*Prompt:* Print the listing below again. Change nothing.

*Supplied information:*
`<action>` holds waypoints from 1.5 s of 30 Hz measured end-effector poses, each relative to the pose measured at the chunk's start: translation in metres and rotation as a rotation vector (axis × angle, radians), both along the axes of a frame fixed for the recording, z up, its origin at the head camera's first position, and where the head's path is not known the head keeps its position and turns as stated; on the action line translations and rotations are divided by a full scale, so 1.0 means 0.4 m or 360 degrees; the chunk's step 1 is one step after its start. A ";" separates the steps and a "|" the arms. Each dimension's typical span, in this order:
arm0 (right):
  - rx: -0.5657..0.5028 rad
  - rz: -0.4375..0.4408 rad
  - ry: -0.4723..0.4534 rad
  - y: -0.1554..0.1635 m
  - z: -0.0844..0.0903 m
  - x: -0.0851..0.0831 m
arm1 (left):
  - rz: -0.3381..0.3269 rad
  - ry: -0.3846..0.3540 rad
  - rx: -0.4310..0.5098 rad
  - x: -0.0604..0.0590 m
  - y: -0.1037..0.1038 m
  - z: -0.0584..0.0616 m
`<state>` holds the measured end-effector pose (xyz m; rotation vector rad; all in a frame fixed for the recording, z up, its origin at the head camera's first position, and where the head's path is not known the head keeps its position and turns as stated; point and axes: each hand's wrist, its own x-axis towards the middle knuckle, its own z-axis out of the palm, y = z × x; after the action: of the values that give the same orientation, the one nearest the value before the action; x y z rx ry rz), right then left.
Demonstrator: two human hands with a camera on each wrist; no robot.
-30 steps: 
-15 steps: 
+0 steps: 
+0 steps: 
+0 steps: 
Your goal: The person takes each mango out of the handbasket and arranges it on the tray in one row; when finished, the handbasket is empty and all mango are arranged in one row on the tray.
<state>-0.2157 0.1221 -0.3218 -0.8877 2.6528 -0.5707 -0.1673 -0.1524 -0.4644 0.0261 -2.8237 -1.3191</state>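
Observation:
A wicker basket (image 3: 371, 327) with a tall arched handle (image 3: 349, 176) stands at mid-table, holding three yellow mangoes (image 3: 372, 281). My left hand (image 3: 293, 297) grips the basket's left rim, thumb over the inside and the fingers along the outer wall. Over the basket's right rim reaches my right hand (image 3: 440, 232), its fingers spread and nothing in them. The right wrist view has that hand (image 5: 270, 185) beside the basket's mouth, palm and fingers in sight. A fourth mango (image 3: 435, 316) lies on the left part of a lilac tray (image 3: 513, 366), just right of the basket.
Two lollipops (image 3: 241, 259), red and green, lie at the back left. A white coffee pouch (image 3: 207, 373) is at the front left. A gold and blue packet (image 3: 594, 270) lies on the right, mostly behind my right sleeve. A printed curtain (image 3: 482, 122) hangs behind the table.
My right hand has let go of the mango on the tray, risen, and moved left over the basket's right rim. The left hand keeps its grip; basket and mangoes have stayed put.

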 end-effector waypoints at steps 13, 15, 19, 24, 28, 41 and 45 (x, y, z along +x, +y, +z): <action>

*Answer to this task:*
`<action>` holds waypoints from 1.5 s of 30 Hz measured end-effector poses, each relative to the pose measured at the chunk's start: translation in metres and rotation as a rotation vector (axis × angle, radians), both along the axes of a frame fixed for the recording, z up, its origin at the head camera's first position, and where the head's path is not known the head keeps its position and turns as stated; on the action line translations and rotations are divided by a full scale, so 1.0 means 0.4 m or 360 degrees; the chunk's step 1 is one step after its start. A ";" separates the steps and a "|" the arms. Each dimension's typical span, in this order:
arm0 (right):
  - rx: -0.5657..0.5028 rad
  - rz: -0.4375..0.4408 rad
  - ry: -0.4723..0.4534 rad
  - y: -0.1554..0.1635 m
  - z: -0.0844..0.0903 m
  - x: -0.0851..0.0831 m
arm1 (left):
  - rz: -0.3381..0.3269 rad
  - ry: -0.3846..0.3540 rad
  - rx: -0.4310..0.5098 rad
  - x: -0.0604..0.0590 m
  - y: -0.1037..0.1038 m
  - z: -0.0584..0.0616 m
`<state>` holds the measured end-effector pose (xyz m; rotation vector rad; all in a frame fixed for the recording, z up, its origin at the head camera's first position, and where the head's path is not known the head keeps its position and turns as stated; point and axes: each hand's wrist, its own x-axis towards the middle knuckle, its own z-axis out of the palm, y = z × x; after the action: of the values that give the same orientation, the one nearest the value before the action; x y z rx ry rz), right then left.
Demonstrator: two human hands with a camera on each wrist; no robot.
-30 steps: 
-15 steps: 
+0 steps: 
+0 steps: 
+0 steps: 
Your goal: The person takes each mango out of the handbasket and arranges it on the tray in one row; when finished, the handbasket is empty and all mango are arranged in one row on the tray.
<state>-0.2157 0.1221 -0.3218 -0.8877 2.6528 -0.5707 -0.1673 -0.1524 -0.4644 0.0261 -2.8237 -1.3191</state>
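Observation:
A wicker basket (image 3: 371, 327) with a tall arched handle (image 3: 349, 176) stands at mid-table, holding three yellow mangoes (image 3: 372, 281). My left hand (image 3: 293, 297) grips the basket's left rim, thumb over the inside and the fingers along the outer wall. Over the basket's right rim reaches my right hand (image 3: 440, 232), its fingers spread and nothing in them. The right wrist view has that hand (image 5: 270, 185) beside the basket's mouth, palm and fingers in sight. A fourth mango (image 3: 435, 316) lies on the left part of a lilac tray (image 3: 513, 366), just right of the basket.
Two lollipops (image 3: 241, 259), red and green, lie at the back left. A white coffee pouch (image 3: 207, 373) is at the front left. A gold and blue packet (image 3: 594, 270) lies on the right, mostly behind my right sleeve. A printed curtain (image 3: 482, 122) hangs behind the table.
My right hand has let go of the mango on the tray, risen, and moved left over the basket's right rim. The left hand keeps its grip; basket and mangoes have stayed put.
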
 end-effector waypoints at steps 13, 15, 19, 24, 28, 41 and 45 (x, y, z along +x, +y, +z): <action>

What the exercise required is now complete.